Your goal
Output the data verbatim, minus the images.

Provided material below:

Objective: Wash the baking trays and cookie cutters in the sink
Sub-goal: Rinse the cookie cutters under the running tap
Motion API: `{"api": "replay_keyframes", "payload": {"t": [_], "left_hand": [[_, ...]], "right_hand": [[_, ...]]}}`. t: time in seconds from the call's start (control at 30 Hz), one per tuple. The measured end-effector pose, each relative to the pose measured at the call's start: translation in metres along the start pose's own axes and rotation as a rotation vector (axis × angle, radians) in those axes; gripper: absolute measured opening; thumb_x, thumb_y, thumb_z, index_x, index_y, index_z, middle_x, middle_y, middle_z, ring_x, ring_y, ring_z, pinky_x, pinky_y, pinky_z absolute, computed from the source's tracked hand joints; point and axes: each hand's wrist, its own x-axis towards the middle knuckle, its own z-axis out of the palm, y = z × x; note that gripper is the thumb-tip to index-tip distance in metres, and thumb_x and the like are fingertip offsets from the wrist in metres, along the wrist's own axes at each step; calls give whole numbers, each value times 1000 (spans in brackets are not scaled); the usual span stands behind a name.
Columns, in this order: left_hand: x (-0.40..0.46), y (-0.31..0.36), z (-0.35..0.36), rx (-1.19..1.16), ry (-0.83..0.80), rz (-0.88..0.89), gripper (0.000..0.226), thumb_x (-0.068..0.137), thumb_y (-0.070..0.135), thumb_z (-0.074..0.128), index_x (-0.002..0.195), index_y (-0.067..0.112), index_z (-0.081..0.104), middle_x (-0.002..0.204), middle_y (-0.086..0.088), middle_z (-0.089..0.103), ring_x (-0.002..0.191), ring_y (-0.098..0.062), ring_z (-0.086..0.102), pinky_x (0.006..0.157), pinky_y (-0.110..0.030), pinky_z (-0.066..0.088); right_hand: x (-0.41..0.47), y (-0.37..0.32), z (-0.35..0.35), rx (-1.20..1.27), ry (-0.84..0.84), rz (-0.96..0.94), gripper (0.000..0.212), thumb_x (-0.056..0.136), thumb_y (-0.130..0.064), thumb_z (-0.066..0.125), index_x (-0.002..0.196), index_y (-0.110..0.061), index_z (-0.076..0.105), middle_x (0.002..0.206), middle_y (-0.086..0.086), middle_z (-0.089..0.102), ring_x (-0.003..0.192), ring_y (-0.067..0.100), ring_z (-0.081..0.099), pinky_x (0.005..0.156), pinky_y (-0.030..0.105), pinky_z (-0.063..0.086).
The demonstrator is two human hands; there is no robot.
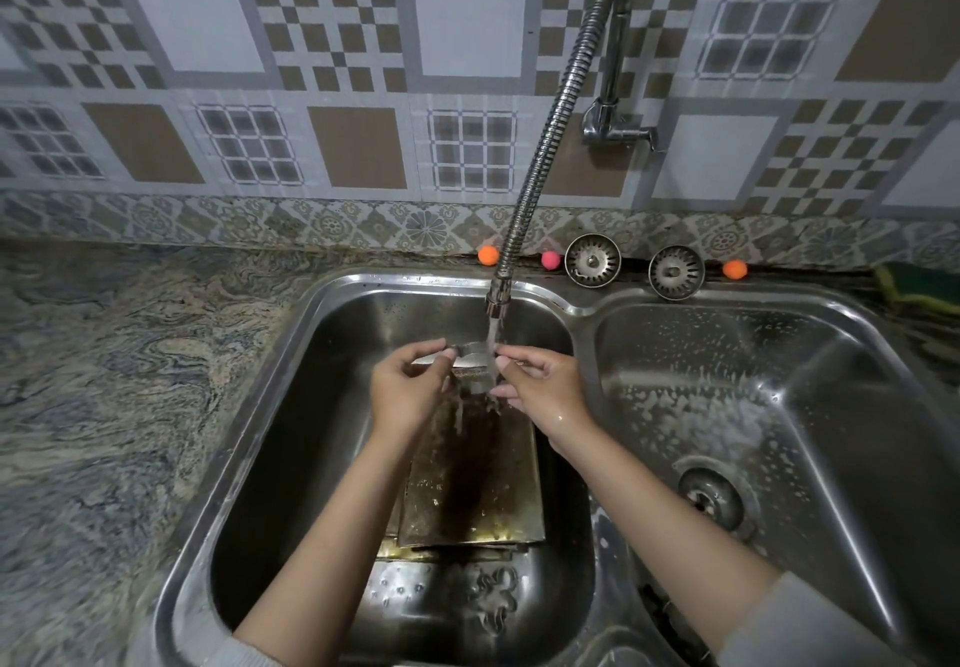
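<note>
Rinsing cookie cutter (474,360) under faucet (497,297) stream over left basin (291,406), pinched between fingers of left hand (408,391) and right hand (543,386), long axis left-right, trays (472,484) directly below.

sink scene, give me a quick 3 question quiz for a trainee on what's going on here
1. True or false: water is running from the faucet onto the cookie cutter.
2. Which basin holds the baking trays? A) the left basin B) the right basin C) neither, they lie on the counter
3. Fill in: the cutter is held by the left hand and the ____ hand.

Key: 1 true; 2 A; 3 right
</note>
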Motion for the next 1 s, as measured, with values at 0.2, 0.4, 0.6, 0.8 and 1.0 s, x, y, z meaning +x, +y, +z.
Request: {"api": "replay_keyframes", "payload": {"t": [0.2, 0.4, 0.6, 0.8, 1.0], "left_hand": [[-2, 2, 14, 55, -32, -13, 14, 85, 13, 69, 98, 8, 71, 63, -14, 63, 49, -14, 54, 50, -21, 44], [-6, 2, 34, 68, -93, -28, 3, 83, 20, 71, 84, 23, 73, 61, -3, 66, 55, -18, 59, 59, -38, 55], [-8, 7, 30, 91, -90, -34, 5, 83, 21, 72, 87, 21, 73, 63, -6, 67, 57, -20, 60, 60, -34, 52], [-5, 10, 2, 64, -25, -47, 12, 84, 15, 71, 95, 12, 73, 75, -23, 69, 65, -26, 61, 65, -34, 51], [-3, 16, -21, 33, -4, -67, 8, 83, 14, 72, 90, 19, 72, 81, -14, 72, 71, -29, 70, 70, -35, 59]], "right_hand": [[-5, -5, -15, 21, 25, 15, 20, 89, -7, 63, 108, -8, 69, 89, 7, 71, 61, 5, 69, 56, 14, 51], [-9, -8, -40, -19, 58, 14, 19, 89, -9, 64, 107, -12, 70, 91, 4, 71, 62, 8, 70, 56, 13, 51], [-10, -9, -36, -5, 52, 10, 19, 89, -7, 63, 107, -9, 70, 94, 8, 71, 63, 5, 69, 57, 14, 52], [-6, -4, -8, -9, -7, 45, 19, 89, -11, 65, 107, -10, 70, 98, 12, 72, 62, 10, 70, 59, 19, 55], [-7, -13, 8, -48, -117, -7, 17, 84, -8, 70, 100, -11, 69, 93, 10, 70, 70, 17, 69, 59, 17, 53]]}}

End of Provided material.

Answer box
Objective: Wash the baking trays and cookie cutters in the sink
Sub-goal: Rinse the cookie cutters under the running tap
Motion API: `{"api": "replay_keyframes", "payload": {"t": [_], "left_hand": [[_, ...]], "right_hand": [[_, ...]]}}`. t: time in seconds from the call's start (control at 30 Hz), one per tuple. The measured end-effector pose, each relative to the pose measured at the call's start: translation in metres along the start pose's own axes and rotation as a rotation vector (axis × angle, radians) in those axes; gripper: absolute measured opening; thumb_x, thumb_y, thumb_z, index_x, index_y, index_z, middle_x, middle_y, middle_z, ring_x, ring_y, ring_z, pinky_x, pinky_y, pinky_z absolute, computed from the source's tracked hand joints; point and axes: each hand's wrist, its own x-axis towards the middle knuckle, its own z-axis out of the palm, y = z × x; note that gripper is the thumb-tip to index-tip distance in metres, and thumb_x and the like are fingertip offsets from the wrist in metres, along the wrist's own axes at each step; calls give whole numbers, each value times 1000 (spans in brackets are not scaled); the usual span stands behind a name.
Columns, in this order: left_hand: x (-0.40..0.46), y (-0.31..0.36), z (-0.35..0.36), rx (-1.19..1.16), ry (-0.83..0.80), rz (-0.88..0.89), gripper (0.000..0.226), thumb_x (-0.068..0.137), thumb_y (-0.070..0.135), thumb_z (-0.074..0.128), index_x (-0.002..0.195), index_y (-0.067..0.112), index_z (-0.081..0.104), middle_x (-0.002..0.204), middle_y (-0.086..0.088), middle_z (-0.089..0.103), ring_x (-0.002..0.191), ring_y (-0.098..0.062), ring_z (-0.086..0.102), pinky_x (0.006..0.157), pinky_y (-0.110..0.030), pinky_z (-0.066..0.088); right_hand: x (-0.41..0.47), y (-0.37..0.32), z (-0.35..0.35), rx (-1.20..1.27), ry (-0.84..0.84), rz (-0.96..0.94), gripper (0.000..0.212), thumb_x (-0.056..0.136), thumb_y (-0.130..0.064), thumb_z (-0.066..0.125), index_x (-0.002..0.196), index_y (-0.110..0.061), index_z (-0.076..0.105), middle_x (0.002..0.206), middle_y (-0.086..0.086), middle_z (-0.089..0.102), ring_x (-0.003..0.192), ring_y (-0.067..0.100), ring_z (-0.081..0.099), pinky_x (0.005..0.156), pinky_y (-0.030..0.105), pinky_z (-0.063..0.086).
The demonstrator is two human hands; there is no robot.
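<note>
Rinsing cookie cutter (474,360) under faucet (497,297) stream over left basin (291,406), pinched between fingers of left hand (408,391) and right hand (543,386), long axis left-right, trays (472,484) directly below.

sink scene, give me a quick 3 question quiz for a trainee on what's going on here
1. True or false: water is running from the faucet onto the cookie cutter.
2. Which basin holds the baking trays? A) the left basin B) the right basin C) neither, they lie on the counter
3. Fill in: the cutter is held by the left hand and the ____ hand.

Key: 1 true; 2 A; 3 right
</note>
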Motion for the next 1 s, as measured, with values at 0.2, 0.4, 0.6, 0.8 and 1.0 s, x, y, z meaning +x, +y, +z.
Request: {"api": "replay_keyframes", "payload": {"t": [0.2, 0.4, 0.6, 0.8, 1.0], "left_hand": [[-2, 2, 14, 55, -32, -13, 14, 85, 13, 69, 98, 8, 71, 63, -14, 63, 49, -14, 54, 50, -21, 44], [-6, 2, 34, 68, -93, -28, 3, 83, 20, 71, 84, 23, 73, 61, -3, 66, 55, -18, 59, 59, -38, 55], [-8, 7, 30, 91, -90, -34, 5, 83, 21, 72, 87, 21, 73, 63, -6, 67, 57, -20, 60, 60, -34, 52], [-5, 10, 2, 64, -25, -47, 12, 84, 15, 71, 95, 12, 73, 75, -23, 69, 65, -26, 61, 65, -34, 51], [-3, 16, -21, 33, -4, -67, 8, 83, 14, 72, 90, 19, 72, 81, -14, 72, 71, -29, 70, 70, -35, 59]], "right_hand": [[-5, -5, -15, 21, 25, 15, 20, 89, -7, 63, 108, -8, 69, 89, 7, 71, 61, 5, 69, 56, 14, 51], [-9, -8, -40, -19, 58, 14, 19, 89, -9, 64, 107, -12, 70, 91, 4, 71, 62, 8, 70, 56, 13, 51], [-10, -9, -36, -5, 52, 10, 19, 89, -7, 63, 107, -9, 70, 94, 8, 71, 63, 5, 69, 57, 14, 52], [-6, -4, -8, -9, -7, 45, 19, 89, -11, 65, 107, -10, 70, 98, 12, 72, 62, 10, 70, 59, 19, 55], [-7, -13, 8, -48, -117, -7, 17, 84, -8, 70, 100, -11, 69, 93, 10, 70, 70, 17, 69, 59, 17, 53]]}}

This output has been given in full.